They’re helping Latinos learn Spanish ‘without shame’

When she saw the video circulating online, Jackie Rodriguez says she saw herself in that little boy’s face.

She had also attended that soccer game, and she loved the outpouring of joy and sense of community she found there. But if anyone had grilled her in Spanish about the details of what happened on the field, she says she wouldn’t have known what to say.

“I could tell you who my favorite player is, and who looks good, and who won, but I can’t talk about the technicalities,” she says.

Being shamed for your understanding of Spanish, like that child was on air and online, can have a lasting impact, Rodriguez says.

“When you sit with that, that’s when those mental blocks start to build up. And next time you want to speak Spanish in public, you’re going to think of that moment,” she says.

For years, Rodriguez has been helping others face their insecurities about speaking Spanish.

She’s a co-founder of Spanish Sin Pena, which bills itself as a “safe space” for Latinos to “heal, practice and have fun learning Spanish with others that share similar stories.” In Spanish, “sin pena” means “without shame.” Spanish Sin Pena holds online language classes and discussion groups and even offers in-person travel experiences for participants.

The program started out about five years ago in the form of coaching sessions for a few individuals. Since then, it’s blossomed into a supportive community of more than 1,000 people, says Wendy Ramirez, another cofounder.

“We have grandparents in our program. We have people that are pregnant about to have babies that join our program because of that. We have people that just are still in school. We have professionals,” Rodriguez says. “It’s just really cool to see all these different walks of life.”

Many bond over the common experience of being children or grandchildren of immigrants, and wishing they spoke Spanish better in order to connect with their families.

According to Pew’s study released this week, most US Latinos speak Spanish, but the share of Latinos who do differs by generation. Nearly 70% of Latino, U.S.-born children of immigrants say they can carry on a conversation in Spanish at least pretty well. But among later generations descended from Latino immigrants, a much smaller share (34%) say they can do that.

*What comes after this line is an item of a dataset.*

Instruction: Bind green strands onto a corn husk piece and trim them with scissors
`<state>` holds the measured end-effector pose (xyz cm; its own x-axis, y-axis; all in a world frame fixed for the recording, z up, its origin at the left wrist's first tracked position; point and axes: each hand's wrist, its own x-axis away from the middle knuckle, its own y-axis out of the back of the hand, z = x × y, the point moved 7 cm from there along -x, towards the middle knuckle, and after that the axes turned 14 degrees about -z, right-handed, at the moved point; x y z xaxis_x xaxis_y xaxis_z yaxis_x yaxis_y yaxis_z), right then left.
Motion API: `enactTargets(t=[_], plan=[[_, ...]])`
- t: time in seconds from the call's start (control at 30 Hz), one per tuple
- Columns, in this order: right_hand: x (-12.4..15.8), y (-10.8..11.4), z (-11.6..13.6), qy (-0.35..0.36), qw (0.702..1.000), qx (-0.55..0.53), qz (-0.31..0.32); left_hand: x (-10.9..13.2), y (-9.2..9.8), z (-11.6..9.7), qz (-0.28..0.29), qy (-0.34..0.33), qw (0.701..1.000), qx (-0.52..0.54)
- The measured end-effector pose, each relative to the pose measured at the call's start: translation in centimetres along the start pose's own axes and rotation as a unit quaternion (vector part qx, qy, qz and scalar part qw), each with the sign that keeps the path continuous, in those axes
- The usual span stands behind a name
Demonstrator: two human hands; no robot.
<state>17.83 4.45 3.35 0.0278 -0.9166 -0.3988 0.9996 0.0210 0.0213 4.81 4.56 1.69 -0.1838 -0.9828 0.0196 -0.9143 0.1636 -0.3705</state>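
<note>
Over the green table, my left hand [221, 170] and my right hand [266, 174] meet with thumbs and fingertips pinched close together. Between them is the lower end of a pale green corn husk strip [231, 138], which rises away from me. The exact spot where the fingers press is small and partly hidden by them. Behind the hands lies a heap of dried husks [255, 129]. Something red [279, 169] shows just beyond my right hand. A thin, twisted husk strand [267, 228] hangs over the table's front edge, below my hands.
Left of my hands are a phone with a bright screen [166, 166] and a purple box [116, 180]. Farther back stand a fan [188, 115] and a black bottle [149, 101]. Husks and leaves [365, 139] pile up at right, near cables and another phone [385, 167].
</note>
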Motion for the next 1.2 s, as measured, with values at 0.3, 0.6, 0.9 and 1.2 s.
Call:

‘We need to stop apologizing’

The Pew report doesn’t delve into the impact shaming over Spanish has in the lives of people who face it.

But Dr. José Medina says it’s a reality he knows all too well. In his years as a teacher, a principal and now as an educational consultant, Medina says he’s heard from many people who are struggling.

“Some feel guilty for not speaking Spanish or for making the decision to not have their children learn Spanish,” he says.

Others face ridicule when they try to use Spanish or Spanglish in conversation.

Last week Medina, whose videos about Spanglish and dual language education have a large social media following, took to TikTok with a response to the stories he’s heard. A major reason many struggle to speak Spanish, he said, is because of the education they got in U.S. school systems.

“We need to stop apologizing for the Spanish we speak or don’t speak,” he said.

His message sparked hundreds of responses. Among them:

“My Spanish was taken away, beginning in kindergarten. We were made to feel ashamed of our language.”

“Hate going to Mexico and all my family saying I speak like a gringa and shaming me as if it’s my fault I don’t speak it very well.”

“I was bullied even in my own family for the ‘wrong’ Spanish I spoke.”

Responding to shame with a game

Carlos Torres says growing up in California, he rarely spoke Spanish with his mom, who’d immigrated to the US from Mexico.

“My mom and the rest of my family, my grandparents, were always trying to tell me, ‘You’ve got to learn English. You’ve got to fit in. You’ve got to go to a better school.’”

Now 31, he says as an adult he frequently found himself asking questions of his wife, who’s more fluent in Spanish. They realized the questions – and the often-entertaining conversations they sparked – were something others in their generation deal with daily, too.

So together they created “Yo Sabo The Game,” which features cards that quiz players on Spanish words and encourage them to share childhood memories along the way.

Laughter-filled videos of Torres and his wife, Jessica Rosales, quizzing people with the cards have earned the game millions of likes on TikTok.

The game’s title is a play on words, referring to a slur that’s frequently used to describe the way some US-born children of immigrants speak Spanish. That term, “no sabo kids,” mocks an incorrect conjugation of the Spanish verb saber, which means “to know.”

“It’s a term that has been used to kind of tease people about their Spanish or single them out and try to make someone feel that they’re not Latino enough,” Torres says.

Torres and Rosales say they hope their game will turn that idea on its head and bridge the language gap between families and friends.

Pew’s study found that for many, speaking Spanish is closely connected with Latino identity.

But Torres says their game is revealing a more complicated picture, too.

“It doesn’t matter how much Spanish I know or how much Spanish Jess knows. We share very, very similar childhood memories, very similar Latino household memories,” he says.

And that, Torres says, should bring people together “rather than us putting each other down based on the amount of Spanish we know.”